Dienstag, 30. April 2013

"Borderline", sagst du, senkst den Kopf zu Boden und schweigst laut. Du klingst wie ein Doktor, der einem irgendeine lebensgefährliche Krankheit diagnostiziert. Pest, Krebs, ..
- Vielleicht ist es ja wirklich tödlich. Borderline, hmm. Ich habe schon lange nicht mehr an dieses Wort gedacht und jetzt auf einmal konfrontiert es mich so. Ich öffne ein neues Fenster, gehe auf die Seite von Wikipedia, tippe "Borderline" ein.

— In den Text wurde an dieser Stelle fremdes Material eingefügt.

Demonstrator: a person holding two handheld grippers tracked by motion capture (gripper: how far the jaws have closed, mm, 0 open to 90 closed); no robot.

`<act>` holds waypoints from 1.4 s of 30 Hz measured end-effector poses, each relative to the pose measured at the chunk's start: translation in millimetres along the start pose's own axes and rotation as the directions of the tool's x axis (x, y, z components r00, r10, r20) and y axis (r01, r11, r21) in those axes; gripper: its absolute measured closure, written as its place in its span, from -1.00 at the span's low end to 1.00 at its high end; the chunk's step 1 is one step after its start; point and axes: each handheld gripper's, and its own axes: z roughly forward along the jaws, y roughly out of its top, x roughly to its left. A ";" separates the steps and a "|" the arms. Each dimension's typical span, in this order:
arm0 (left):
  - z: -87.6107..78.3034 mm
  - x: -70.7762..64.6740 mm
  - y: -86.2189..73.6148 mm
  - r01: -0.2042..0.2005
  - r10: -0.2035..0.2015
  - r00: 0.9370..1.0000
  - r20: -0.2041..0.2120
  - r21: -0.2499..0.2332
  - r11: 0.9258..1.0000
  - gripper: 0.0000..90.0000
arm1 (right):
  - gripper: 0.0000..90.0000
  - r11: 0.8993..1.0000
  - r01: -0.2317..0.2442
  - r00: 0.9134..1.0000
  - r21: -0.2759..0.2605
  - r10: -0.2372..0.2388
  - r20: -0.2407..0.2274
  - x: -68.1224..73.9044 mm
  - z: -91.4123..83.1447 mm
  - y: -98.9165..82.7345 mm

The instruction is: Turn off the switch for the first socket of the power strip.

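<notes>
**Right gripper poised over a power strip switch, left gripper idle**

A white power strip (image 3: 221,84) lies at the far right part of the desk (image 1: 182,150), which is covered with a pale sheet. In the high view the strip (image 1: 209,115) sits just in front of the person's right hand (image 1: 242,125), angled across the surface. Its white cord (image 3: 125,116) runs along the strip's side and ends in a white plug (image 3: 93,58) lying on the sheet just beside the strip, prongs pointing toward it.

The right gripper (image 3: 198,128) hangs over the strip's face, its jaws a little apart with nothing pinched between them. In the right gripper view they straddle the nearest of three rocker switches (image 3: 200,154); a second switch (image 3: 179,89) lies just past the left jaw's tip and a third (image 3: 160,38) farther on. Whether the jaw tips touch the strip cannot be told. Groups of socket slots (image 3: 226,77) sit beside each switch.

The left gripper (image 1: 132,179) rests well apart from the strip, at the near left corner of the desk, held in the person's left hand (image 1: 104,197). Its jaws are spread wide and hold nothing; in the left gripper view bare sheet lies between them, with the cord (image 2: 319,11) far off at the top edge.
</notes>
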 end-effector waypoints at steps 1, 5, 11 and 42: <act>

Ich scrolle herunter zur Klassifizierung, lese mir alles durch. Alle Symptome und Anzeichen. Meine Augen füllen sich mit Tränen, als ich begreife, das fast alles davon auf mich zutrifft. Ich kann es nicht wahrhaben, schließe die Seite sofort wieder. Ich wollte immer, dass wir etwas gemeinsam haben, doch ich hätte nicht gedacht, dass es das wäre. Dass uns eine Krankheit verbindet. Wie zwei Kranke, die sich ein Zimmer im Krankenhaus teilen müssen. Jeder von uns besitzt sein eigenes Bett, doch uns haben sie zusammen in ein Zimmer gesperrt, dass wir die anderen ja nicht anstecken mit unserer "tödlichen" Krankheit. Wir sind anders, wir sind an unserer Grenze, an unserer eigenen "Borderline".